Controlling a flying arm to perform pose-control and manipulation.

August 27, 2025

This was my master thesis (MSc Robotics) project spanning 9 months. Click here to access the full thesis document.

Overview

Model-based methods of control need an accurate transition model and aren’t robust to disturbances from the environment, especially when contact is involved. RL is a promising alternative, where the transition / dynamics model is learned by simulating interactions, including disturbances and model mismatch. The goal was to develop a control architecture using RL, to control the end-effector pose of an aerial manipulator, and demonstrating robustness via real-world experiments.

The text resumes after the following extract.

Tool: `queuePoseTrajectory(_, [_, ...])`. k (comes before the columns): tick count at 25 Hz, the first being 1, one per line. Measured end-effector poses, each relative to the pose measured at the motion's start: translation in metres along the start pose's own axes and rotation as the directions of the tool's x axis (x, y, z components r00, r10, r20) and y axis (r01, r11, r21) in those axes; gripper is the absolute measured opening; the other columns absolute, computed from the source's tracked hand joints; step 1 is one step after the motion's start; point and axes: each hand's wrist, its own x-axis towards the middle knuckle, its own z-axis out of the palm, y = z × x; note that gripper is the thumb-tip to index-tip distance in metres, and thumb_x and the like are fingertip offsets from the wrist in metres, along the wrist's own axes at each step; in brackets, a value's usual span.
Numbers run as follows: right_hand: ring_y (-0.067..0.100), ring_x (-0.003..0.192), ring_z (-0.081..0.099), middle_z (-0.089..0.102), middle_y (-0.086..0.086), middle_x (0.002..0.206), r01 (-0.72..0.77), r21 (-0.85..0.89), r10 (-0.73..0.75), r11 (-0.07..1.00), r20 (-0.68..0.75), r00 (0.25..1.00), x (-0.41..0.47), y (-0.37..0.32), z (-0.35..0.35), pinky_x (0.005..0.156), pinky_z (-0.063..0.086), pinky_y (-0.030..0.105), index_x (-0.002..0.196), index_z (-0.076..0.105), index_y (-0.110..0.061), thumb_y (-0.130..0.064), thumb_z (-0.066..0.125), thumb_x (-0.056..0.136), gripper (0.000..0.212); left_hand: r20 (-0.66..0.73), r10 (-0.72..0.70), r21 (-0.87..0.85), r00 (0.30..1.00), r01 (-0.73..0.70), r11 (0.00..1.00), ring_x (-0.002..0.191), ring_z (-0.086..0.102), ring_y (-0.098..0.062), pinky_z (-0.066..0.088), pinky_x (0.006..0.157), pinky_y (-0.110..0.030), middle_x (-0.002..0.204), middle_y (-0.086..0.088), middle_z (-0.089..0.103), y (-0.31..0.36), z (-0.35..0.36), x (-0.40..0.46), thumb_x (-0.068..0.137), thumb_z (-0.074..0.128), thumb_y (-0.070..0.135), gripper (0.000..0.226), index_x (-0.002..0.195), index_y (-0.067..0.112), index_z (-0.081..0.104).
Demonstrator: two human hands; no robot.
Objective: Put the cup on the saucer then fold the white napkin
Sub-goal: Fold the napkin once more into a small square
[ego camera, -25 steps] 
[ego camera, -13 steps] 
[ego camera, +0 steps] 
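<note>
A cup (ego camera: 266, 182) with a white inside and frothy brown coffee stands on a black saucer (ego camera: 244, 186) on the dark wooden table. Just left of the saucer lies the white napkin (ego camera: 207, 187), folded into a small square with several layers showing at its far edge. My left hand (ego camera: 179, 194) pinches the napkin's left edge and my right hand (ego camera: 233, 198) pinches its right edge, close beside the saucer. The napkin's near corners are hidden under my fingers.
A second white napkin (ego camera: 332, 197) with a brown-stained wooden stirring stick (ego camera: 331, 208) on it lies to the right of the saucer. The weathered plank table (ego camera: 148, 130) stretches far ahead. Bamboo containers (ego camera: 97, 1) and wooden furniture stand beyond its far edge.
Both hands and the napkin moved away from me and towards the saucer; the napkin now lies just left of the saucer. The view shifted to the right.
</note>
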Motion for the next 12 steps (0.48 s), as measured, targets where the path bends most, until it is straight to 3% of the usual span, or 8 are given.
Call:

Pose control with 140 g payload	Pushing a 590 g box

Contributions

Developed a hybrid control architecture, using a PPO-based trained policy for high level commands followed by traditional controllers for low-level tracking, balancing the tradeoff between control authority and sim-to-real transfer.
Developed a high fidelity simulation environment in NVIDIA Isaac Lab for training, by modelling low-level controllers, drone physics, actuators behavior and filters.
Developed a training regime that involved iterating on reward functions, observation/action space, utilizing techniques like domain randomization and curriculum learning, to successfully perform end-effector pose control with minimal sim-to-real gap.
For hardware (powered by Raspberry Pi 5), wrote the control pipeline with (Agilicious) flight controller for drone control (RL + Acceleration/Attitude + INDI) and interfaces with dynamixel actuators for arm control (RL + PID). The policy used ONNX runtime + C++ for inference.

Results

Successfully trained and deployed in real-world. (Video)
The policy is able to accurately (5.3 cm, 8.8 ° error) perform end-effector pose control achieving 6-DoF commanded poses, with inferece time of 0.18 ms.
Can successfully track poses, while carrying payloads upto 140 g.
Same policy can handle external disturbances and push a box weighing 590 g.

Languages and tools used: C++, Python, ROS, Isaac Sim, Gazebo

Working on this was incredibly rewarding.